Sul prefetto Guidi-Rontani così si esprime: “va compatito se non sentì i bisbigli dei fautori della piccola Banca”; relativamente ai potenziali clienti della nuova banca afferma che si tratterà “di persone sprovviste del più piccolo capitale e di credito, di rivenditori sui muriccioli, di girovaghi per le vie della Città”; e conclude la sua fllippica scrivendo “giacché il progetto della Banca di Sussidio fu dimenticato dal Prefetto Guidi-Rontani nel momento del maggiore bisogno, [conviene] debba lasciarsi sospeso finché non sorga spontanea una Società di generosi Azionisti che un nudo progetto convertano in realtà”.

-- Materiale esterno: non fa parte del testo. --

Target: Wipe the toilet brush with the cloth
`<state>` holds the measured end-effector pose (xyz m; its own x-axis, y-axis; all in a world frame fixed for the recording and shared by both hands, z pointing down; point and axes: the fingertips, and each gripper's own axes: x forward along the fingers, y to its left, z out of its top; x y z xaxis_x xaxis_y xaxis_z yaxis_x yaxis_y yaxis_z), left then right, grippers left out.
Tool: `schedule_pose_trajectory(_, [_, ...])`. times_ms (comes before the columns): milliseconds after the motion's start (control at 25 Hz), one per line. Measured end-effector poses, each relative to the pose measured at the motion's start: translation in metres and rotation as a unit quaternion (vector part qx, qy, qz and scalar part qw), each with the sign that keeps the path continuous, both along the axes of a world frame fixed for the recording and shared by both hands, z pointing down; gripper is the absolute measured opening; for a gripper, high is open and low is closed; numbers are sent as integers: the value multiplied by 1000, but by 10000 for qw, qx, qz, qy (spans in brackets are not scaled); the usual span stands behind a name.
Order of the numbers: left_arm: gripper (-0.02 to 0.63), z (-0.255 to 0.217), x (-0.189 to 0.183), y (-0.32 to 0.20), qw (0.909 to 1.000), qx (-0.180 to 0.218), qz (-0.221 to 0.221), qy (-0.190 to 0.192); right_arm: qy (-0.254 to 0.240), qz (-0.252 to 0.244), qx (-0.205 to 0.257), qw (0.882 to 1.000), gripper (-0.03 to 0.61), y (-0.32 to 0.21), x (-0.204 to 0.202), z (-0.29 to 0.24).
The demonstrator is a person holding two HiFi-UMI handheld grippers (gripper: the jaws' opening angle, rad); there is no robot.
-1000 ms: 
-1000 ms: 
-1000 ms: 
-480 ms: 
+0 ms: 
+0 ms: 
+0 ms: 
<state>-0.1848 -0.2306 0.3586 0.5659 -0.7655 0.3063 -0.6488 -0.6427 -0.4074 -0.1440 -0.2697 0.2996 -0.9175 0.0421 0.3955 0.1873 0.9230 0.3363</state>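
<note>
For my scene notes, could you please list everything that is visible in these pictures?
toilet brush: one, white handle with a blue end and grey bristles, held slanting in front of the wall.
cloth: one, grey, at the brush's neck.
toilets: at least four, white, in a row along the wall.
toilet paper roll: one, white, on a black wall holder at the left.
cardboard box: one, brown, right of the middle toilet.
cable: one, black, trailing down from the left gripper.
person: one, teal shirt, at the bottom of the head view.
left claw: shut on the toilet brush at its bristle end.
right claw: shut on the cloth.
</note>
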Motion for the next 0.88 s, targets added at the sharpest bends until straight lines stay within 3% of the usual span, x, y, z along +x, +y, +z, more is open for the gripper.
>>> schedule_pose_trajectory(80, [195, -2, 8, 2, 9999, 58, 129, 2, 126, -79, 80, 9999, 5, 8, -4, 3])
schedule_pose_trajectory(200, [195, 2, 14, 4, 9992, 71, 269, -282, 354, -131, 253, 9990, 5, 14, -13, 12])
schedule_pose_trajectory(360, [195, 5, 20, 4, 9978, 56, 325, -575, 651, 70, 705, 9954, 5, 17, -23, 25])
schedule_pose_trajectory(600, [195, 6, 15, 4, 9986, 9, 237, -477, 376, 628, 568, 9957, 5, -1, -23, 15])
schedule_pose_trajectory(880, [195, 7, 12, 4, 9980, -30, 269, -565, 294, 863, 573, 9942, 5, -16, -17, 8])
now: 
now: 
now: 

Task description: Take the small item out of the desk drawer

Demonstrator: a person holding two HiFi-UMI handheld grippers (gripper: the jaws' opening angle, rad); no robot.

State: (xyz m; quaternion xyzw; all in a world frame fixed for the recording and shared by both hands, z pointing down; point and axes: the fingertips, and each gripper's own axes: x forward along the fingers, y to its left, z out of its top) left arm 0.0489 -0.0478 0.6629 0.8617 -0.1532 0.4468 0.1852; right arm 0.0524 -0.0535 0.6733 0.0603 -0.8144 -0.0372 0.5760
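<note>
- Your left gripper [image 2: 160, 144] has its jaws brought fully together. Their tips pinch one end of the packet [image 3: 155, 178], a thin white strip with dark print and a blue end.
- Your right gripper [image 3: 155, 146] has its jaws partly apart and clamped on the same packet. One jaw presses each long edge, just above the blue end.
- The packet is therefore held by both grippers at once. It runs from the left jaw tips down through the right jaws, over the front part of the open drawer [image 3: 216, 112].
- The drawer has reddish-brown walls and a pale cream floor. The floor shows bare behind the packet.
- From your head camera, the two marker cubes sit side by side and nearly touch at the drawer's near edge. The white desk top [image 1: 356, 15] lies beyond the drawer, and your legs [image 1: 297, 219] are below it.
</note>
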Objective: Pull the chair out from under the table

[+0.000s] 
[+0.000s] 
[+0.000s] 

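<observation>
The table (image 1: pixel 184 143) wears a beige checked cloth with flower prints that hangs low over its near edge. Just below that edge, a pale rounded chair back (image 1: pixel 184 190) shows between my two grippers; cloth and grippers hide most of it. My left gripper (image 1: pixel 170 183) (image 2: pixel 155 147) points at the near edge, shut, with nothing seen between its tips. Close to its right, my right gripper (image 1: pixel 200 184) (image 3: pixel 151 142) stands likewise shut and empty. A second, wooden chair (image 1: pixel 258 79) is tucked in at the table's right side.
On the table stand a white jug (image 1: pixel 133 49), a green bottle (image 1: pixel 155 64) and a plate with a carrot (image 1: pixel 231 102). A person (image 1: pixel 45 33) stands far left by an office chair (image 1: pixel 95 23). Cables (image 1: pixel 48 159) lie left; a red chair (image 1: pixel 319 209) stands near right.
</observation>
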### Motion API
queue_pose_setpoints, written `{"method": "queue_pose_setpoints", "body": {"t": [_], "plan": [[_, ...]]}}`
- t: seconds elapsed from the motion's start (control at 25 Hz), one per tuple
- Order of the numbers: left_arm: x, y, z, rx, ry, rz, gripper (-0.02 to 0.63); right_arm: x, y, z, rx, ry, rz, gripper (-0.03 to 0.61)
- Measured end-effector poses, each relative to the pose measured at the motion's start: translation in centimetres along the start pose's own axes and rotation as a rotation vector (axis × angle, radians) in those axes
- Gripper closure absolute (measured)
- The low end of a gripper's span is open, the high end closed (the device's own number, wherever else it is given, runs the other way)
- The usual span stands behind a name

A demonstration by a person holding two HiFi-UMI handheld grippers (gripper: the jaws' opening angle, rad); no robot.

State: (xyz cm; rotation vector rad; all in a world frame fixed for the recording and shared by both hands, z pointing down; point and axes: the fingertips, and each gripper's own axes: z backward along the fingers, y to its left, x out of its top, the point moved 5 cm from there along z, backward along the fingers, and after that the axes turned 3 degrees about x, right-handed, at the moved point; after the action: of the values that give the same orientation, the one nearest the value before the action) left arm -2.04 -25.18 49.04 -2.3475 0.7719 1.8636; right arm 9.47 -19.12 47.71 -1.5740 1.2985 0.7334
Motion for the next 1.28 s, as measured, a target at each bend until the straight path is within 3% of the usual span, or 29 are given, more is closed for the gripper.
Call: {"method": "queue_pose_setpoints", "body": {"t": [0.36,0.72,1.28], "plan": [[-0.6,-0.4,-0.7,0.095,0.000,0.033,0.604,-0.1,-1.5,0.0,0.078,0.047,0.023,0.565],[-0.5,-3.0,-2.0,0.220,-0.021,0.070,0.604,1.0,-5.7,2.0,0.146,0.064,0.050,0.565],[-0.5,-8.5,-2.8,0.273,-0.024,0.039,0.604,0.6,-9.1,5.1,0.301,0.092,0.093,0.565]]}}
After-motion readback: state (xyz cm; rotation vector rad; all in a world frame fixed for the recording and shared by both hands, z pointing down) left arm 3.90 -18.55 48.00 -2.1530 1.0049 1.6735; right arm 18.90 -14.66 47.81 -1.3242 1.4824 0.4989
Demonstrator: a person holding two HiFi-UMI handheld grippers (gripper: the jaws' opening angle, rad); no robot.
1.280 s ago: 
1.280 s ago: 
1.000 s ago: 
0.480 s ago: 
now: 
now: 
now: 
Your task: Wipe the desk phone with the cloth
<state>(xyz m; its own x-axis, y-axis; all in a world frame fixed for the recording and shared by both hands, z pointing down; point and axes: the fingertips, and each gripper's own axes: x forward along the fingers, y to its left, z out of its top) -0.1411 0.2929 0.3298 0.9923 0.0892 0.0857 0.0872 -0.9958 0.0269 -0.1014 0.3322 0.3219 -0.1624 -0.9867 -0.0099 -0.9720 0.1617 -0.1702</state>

Da quel momento non vi è più traccia alcuna di questa pratica o della Banca di Sussidio per il Piccolo Commercio negli archivi che ho potuto consultare. Ecco come e perché un’iniziativa commerciale che, sia pure suscettibile di correzioni e variazioni nel Regolamento e nello Statuto, avrebbe potuto portare tangibili benefici alla comunità dei piccoli commercianti fiorentini, fu vanificata per via di discutibilissime beghe di natura squisitamente politiche, promosse da un burocrate il cui nome non ho trovato agli atti, ma che a mio giudizio non vale neppure la pena di ricercare. ­Quanto sopra è tratto da notizie ricavate dall’Archivio di Stato di Firenze di carte contenute in Capirotti di Finanza, Inv. 115, Filza 62, Fasc. 5.